The engine turned over. The headlights swept across the wet lot. And as the car began to pull away, Cara rolled down the passenger window. Rain spattered against the glass. Through the opening, her eyes found mine across the dark, wet distance.
She had known I was there.
She had known, and she had kissed him anyway.
Cara Valente held my gaze, and her lips curved into a smug, taunting look, and she said, loud enough to carry over the rain:
"Olivia, you've lost."
The car rolled forward. The window stayed down for another beat, long enough for her to see my face, long enough for her to collect whatever satisfaction she'd come for. Then the glass slid up, and the black sedan turned toward the parking lot exit.
I stood in the rain and watched the taillights blur.
And something happened that I did not expect. A strange calm washed over me. Not numbness. Not shock. Something quieter and more deliberate than either. The kind of calm that arrives when you stop fighting the current and let it carry you somewhere new.

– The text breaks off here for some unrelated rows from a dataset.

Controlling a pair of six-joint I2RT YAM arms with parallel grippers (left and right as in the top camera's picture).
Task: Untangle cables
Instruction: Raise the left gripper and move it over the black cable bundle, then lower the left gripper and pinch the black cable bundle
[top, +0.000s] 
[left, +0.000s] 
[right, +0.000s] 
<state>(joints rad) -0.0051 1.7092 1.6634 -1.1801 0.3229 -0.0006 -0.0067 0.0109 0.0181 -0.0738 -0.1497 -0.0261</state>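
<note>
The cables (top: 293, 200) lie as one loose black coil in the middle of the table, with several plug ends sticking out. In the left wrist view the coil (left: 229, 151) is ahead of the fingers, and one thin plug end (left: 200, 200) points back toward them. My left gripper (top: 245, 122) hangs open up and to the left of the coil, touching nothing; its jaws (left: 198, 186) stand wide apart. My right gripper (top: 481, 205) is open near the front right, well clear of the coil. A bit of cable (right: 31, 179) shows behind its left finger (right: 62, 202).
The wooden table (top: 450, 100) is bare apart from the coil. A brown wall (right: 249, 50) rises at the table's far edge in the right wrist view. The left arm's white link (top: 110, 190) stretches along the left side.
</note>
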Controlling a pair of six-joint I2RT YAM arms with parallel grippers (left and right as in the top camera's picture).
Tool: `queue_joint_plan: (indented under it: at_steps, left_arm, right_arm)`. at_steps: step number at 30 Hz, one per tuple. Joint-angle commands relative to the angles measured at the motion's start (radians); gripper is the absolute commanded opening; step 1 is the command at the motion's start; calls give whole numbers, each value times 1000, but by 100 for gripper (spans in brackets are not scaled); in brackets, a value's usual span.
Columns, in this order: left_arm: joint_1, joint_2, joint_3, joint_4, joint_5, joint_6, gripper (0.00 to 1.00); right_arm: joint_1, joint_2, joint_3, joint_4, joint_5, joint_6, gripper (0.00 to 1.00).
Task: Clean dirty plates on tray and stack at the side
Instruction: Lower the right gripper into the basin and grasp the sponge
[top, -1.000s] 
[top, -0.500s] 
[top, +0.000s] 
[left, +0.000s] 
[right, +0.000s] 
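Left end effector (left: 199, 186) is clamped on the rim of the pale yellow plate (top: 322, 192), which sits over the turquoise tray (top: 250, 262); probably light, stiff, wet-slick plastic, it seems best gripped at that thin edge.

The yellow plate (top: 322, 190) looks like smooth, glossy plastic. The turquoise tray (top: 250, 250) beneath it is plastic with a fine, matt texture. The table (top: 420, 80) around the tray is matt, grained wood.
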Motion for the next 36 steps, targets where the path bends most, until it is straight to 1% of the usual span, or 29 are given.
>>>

I smiled and shook my head.
"It's okay, Olivia," I said to myself. My voice was steady. The rain ran down my face and I let it.
Then, I whispered, "He's just a man, nothing more."
Just a man. A Capo in the Moretti crime family, yes. A man whose name made other men lower their eyes. A man who carried a gun beneath his jacket and the Don's trust in his pocket. But underneath all of it, underneath the rank and the territory and the blood-bound oaths, he was just a man. And a man who could stand in the rain kissing another woman while his pregnant wife watched from thirty feet away was not a man worth keeping.
The sedan turned the corner. The taillights disappeared.
I raised my hand and waved at the empty road.
"Dante, I don't want you anymore. You're hers."
My voice didn't break. My hand didn't tremble. I said it the way you say something that has already been decided, something that only needed the words to make it real.
In that decisive moment, standing under the hospital awning with the rain hammering the concrete around me, I took out my phone. The screen glowed in the dark. My fingers were wet, and I had to wipe them on my coat before the touchscreen would respond. I opened my messages and began composing.